W kontekście Kuby Modera cierpliwość będzie też przydatna polskim kibicom, bo w pierwszych miesiącach nie należy liczyć, że Polak z miejsca stanie się liderem zespołu grającego jednak w Lidze Mistrzów i walczącego o najwyższe cele w Eredivisie. Natomiast reprezentacja Polski w marcu gra z Litwą i Maltą, de facto w drugiej części 2025 roku zaczną się ważniejsze i bardziej wymagające spotkania, a wtedy i jego rola w holenderskim zespole powinna urosnąć.
Wielcy już tam rośli
- Latem Timber pewnie opuści klub, możliwe, że ofensywny pomocnik Calvin Stengs też - i to wtedy Moder będzie mógł wziąć więcej na siebie. Na dziś Timber - jest jest zdrowy - gra z opaską kapitańską na ramieniu i to najlepszy pomocnik, o ile nie piłkarz drużyny. Zależy jak Kuba widzi dalej swoją karierę, czy później chce wrócić do Anglii. Wielu piłkarzy robiło krok w tył do Eredivisie, nawet nasz Mateusz Klich wrócił z Holandii i grał później w Premier League. Aż ciekaw jestem, czy Brighton zagwarantuje sobie opcję powrotu. Można się w Holandii odbudować, bez problemu, chociażby Alexander Isak, którego odstrzeliła Borussia Dortmund, wystrzelił w Holandii i teraz strzela w Premier League. Martin Odegaard tak samo. Reiss Nelson przyszedł do Feyenoordu z Arsenalu i potrzebował kilku miesięcy, żeby wejść na odpowiedni poziom. Moder dostanie tutaj czas na złapanie formy - słyszymy.

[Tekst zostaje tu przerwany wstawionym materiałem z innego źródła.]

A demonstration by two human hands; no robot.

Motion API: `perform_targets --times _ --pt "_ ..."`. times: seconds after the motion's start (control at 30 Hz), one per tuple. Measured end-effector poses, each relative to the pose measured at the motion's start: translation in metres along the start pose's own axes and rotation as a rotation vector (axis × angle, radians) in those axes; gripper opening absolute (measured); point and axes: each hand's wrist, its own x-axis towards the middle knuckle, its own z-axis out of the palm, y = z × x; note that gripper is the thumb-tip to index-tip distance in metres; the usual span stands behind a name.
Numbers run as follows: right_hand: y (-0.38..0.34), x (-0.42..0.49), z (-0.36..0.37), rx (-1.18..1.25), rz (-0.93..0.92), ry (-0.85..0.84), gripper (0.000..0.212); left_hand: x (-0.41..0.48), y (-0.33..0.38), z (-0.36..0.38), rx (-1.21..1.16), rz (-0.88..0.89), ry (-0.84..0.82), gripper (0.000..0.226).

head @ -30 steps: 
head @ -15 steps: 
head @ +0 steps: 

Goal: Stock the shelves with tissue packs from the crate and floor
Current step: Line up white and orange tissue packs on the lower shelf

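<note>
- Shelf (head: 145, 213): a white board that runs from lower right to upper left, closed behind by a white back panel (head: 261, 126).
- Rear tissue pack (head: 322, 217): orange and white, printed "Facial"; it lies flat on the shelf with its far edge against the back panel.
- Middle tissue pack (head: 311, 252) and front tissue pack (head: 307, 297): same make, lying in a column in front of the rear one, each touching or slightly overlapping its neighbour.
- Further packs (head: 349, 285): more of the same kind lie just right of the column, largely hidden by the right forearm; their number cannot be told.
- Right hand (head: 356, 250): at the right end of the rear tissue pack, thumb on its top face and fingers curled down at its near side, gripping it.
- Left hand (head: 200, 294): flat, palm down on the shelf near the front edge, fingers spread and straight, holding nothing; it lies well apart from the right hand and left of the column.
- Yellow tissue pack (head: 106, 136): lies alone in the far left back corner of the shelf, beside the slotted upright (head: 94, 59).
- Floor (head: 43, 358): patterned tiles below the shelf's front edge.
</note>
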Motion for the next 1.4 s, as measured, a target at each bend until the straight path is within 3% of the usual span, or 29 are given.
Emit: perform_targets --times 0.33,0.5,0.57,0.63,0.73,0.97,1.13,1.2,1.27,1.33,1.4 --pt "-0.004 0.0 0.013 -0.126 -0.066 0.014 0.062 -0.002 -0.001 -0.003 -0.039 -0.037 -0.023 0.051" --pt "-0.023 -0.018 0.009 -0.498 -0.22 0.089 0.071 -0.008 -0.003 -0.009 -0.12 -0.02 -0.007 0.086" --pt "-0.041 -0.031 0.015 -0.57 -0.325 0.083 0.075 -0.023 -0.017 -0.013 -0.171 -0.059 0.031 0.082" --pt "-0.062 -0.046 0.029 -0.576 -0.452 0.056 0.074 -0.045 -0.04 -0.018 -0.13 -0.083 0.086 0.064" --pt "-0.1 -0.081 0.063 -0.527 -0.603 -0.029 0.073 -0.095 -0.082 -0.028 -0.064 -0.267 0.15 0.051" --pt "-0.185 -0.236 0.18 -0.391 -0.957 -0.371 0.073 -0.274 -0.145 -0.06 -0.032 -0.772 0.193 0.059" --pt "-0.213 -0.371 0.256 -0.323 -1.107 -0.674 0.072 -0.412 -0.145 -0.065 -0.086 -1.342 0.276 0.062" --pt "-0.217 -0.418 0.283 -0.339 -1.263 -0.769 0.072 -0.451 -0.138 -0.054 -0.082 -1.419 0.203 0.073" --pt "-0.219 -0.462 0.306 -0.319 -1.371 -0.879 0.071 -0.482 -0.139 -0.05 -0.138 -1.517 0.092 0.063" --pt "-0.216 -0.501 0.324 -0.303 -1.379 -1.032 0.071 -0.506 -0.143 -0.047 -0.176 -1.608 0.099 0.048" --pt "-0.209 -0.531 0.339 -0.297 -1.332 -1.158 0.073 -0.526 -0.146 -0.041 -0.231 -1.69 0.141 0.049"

Jeśli transfer zostanie dopięty, warto spojrzeć też na sylwetkę szkoleniowca Feyenoordu. Brian Priske objął zespół latem, wcześniej prowadził Spartę Praga, Royal Antwerpia i FC Midtjylland. W nowym klubie 47-letni trener pochodzący z Danii punktuje ze średnią dwóch punktów na mecz.
- Do końca nie potrafię powiedzieć, czy obecny trener Brian Priske ma umiejętność odbudowywania zawodników, gdyby zespół dalej prowadził Arne Slot, to jestem przekonany o powrocie Modera do świetnej formy, bo nie jednego już zawodnika Feyenoordu Slot potrafił odgruzować. Ale i nie zdziwię się, jeśli po sezonie zmieni się trener. Dlatego Kuba musi przyjść do Holandii nie dlatego, że trener go chce, tylko dlatego, że chce i wierzy w niego klub - puentuje Mariusz Moński.